German Jesuit missionary Father John Baptist Hoffmann (1857-1928) worked among the Munda people. (Photo from Wikimedia Commons)
Members of a Hindu group are up in arms over a statue of a German Jesuit priest outside an Indian Catholic church, claiming that the missionary worked against local people and honoring him insults tribal sentiments.
The tribal cell of the pro-Hindu Bharatiya Janata Party (BJP) on Feb. 13 petitioned police to remove the bust of Father John Baptist Hoffmann from the compound of Sarwada parish in Khunti district, about 55 kilometers from Ranchi, the state capital of Jharkhand state.
The petition called on police to remove the statue as it insults local tribal leaders like Birsa Munda, who fought foreigners for tribal rights, tribal cell leader Ram Kumar Pahan told media.
The group claims that in the 19th century Father Hoffmann and the British attacked the civilization and culture of tribals. Having his bust on tribal soil is unacceptable, Pahan said.
They have been protesting the statue intermittently since its installation in December but intensified their action in the second week of February as the country moves closer to a national election before May. Elections in the BJP-ruled state are due in December.
Church leaders say the BJP has deliberately made unfair claims against the missionary to create a controversy to divide tribal people, a major voting bloc in Jharkhand. Dividing tribal votes on religious lines could help the BJP garner non-Christian tribal votes, they say.
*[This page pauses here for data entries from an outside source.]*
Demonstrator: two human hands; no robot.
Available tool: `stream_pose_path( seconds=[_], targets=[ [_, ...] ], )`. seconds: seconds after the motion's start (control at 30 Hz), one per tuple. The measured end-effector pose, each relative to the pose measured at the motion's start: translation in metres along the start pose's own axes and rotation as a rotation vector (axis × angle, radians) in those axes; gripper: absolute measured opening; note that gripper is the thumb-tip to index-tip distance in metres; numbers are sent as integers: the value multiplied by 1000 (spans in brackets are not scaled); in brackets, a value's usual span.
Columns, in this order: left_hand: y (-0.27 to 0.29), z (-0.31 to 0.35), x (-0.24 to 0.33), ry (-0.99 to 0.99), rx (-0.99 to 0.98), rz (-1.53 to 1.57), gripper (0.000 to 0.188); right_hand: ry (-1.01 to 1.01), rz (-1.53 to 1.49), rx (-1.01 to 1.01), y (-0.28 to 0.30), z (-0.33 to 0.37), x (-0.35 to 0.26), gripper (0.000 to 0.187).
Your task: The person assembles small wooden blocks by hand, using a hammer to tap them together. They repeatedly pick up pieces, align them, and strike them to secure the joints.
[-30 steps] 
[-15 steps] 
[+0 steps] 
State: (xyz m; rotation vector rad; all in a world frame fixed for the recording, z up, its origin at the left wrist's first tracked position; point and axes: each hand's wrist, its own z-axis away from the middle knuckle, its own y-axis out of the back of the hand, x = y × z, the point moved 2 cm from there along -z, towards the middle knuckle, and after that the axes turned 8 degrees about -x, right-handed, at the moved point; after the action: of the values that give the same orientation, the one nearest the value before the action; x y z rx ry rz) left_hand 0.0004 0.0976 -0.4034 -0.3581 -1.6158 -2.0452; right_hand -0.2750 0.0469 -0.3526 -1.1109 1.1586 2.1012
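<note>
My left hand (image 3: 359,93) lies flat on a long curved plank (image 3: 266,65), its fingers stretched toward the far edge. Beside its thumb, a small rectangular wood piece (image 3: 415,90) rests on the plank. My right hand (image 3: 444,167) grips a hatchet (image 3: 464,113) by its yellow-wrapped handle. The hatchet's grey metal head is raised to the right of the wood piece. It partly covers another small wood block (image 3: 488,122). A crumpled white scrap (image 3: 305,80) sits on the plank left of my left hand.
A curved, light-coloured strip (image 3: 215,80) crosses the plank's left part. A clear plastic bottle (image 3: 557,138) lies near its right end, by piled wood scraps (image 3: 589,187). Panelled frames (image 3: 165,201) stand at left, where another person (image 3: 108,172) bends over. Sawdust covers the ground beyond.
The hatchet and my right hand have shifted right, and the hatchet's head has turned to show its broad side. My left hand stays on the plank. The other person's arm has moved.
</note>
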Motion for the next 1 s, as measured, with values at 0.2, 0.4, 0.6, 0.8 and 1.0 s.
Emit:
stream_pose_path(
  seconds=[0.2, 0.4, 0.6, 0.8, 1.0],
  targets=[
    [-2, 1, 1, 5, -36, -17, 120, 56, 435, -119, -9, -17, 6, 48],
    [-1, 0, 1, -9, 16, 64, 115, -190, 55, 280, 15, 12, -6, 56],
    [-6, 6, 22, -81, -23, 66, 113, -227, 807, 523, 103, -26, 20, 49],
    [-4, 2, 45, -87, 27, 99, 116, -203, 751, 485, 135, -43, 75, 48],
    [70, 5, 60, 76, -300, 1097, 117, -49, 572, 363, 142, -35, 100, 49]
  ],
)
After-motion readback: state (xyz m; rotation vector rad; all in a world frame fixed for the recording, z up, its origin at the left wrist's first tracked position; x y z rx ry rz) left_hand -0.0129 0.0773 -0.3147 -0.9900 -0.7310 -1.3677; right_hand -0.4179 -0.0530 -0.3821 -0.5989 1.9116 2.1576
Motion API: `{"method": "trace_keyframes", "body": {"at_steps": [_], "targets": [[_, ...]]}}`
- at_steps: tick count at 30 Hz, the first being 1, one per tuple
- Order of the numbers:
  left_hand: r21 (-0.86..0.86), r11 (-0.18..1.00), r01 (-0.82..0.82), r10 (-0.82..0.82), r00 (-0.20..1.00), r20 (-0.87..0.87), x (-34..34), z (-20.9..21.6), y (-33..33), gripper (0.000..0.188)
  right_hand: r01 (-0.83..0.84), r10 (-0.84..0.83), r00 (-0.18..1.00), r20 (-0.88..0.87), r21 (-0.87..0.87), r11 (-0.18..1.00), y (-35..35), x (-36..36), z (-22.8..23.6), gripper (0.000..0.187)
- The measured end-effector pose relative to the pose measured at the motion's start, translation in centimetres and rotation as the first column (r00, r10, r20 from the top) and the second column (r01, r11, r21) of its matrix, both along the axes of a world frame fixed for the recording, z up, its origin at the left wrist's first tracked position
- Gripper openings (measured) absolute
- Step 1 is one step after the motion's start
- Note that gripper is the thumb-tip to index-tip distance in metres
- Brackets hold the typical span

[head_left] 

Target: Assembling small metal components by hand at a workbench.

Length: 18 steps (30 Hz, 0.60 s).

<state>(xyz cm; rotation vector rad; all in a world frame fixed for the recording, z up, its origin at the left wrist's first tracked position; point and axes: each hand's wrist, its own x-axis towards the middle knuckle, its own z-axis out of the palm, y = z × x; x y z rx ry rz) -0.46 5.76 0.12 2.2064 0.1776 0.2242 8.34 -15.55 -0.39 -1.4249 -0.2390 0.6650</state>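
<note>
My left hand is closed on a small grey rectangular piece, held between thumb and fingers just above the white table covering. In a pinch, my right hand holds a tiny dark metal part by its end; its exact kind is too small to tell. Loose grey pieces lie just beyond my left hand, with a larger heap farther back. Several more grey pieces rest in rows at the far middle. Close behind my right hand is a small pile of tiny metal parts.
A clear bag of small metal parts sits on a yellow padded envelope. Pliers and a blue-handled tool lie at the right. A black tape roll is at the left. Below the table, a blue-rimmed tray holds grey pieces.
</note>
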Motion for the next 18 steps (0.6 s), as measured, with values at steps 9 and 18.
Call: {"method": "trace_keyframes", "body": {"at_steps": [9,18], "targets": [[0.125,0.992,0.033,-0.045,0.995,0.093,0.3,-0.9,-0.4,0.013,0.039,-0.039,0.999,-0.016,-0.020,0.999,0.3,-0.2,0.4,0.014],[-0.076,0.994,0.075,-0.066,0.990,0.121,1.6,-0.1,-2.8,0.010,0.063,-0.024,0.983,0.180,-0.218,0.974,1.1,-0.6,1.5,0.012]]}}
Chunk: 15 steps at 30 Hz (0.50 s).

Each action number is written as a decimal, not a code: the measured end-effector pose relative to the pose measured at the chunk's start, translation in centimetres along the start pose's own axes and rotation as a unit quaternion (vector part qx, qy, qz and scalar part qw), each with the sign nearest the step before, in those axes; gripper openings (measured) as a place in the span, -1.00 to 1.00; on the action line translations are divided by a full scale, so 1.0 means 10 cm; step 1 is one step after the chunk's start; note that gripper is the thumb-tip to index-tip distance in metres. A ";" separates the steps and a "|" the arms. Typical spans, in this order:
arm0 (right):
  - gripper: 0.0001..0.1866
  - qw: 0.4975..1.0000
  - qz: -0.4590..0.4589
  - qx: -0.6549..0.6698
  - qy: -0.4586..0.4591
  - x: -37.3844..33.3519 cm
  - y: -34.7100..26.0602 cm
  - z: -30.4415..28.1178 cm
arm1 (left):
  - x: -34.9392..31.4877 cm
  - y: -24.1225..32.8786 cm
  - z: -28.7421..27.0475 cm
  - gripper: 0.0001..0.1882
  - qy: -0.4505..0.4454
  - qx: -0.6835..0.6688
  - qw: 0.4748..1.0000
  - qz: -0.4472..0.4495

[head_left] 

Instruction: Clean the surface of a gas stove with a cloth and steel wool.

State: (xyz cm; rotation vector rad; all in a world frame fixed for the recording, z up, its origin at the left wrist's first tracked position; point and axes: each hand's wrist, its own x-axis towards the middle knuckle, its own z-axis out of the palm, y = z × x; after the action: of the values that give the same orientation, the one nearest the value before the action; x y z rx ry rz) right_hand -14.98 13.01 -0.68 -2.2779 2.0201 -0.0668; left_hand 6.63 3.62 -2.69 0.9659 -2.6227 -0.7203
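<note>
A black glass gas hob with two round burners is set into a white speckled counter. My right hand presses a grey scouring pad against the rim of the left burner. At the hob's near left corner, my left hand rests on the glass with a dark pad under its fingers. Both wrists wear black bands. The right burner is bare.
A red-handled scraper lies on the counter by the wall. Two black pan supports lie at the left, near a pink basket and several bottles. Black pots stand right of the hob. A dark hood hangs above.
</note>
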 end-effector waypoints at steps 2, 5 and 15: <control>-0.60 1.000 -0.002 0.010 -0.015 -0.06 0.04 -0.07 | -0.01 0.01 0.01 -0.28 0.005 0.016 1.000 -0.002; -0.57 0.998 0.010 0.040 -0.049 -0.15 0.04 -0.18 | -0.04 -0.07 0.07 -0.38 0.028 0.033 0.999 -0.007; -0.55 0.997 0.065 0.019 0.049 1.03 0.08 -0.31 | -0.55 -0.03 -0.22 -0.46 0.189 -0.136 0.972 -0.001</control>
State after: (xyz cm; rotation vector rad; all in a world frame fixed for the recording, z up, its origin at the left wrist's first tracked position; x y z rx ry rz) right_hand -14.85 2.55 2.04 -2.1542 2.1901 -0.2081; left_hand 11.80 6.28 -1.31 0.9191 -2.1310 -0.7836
“The controversy is a ploy of the ruling BJP to divide tribal people,” said Father Masih Prakash Soy, secretary to Bishop Binay Kandulna of Khunti.
The BJP has “miserably failed to fulfil its promises and meet the aspirations of the people” and has “embarked on a divisive agenda” ahead of both state and national elections, the priest said.
Hindus are angry that a plaque near the statue claims that Father Hoffmann was the main architect of the 1908 Chotanagpur Tenancy Act that the British enacted to restrict the transfer of tribal land to non-tribal people. They claim Birsa Munda’s struggle led to the law.
Father Hoffmann (1857-1928) came to India as a Jesuit novice at the age of 20. As a priest, he worked mostly among the Munda tribal people in the present Jharkhand area and established several measures for their rights including a cooperative society and a bank.
Besides helping to enact laws to protect tribal people, he also contributed to their language and culture by providing a grammar book and a 15-volume encyclopedia on Munda culture and civilization, said Father Xavier Sorang, a Jesuit social worker based in state capital Ranchi.
Most tribal people understand the contributions of the missioner, said Bishop Theodore Mascarenhas, secretary-general of the Catholic Bishops’ Conference of India.
The bishop said the protest comes from “a small group which is trying to disturb the peace. But people are not foolish … they know who had done what for whom.”
He said the Church should ignore such protests because the intention of these groups is to divide and break society for political gains.
Jharkhand’s tribal population, who form 26 percent of 33 million people in the state, is politically decisive, as are its one million Christians, almost all of them tribal people.
The Christian population is even stronger in Khunti district, where 25 percent of the 532,000 people are estimated to be Christians.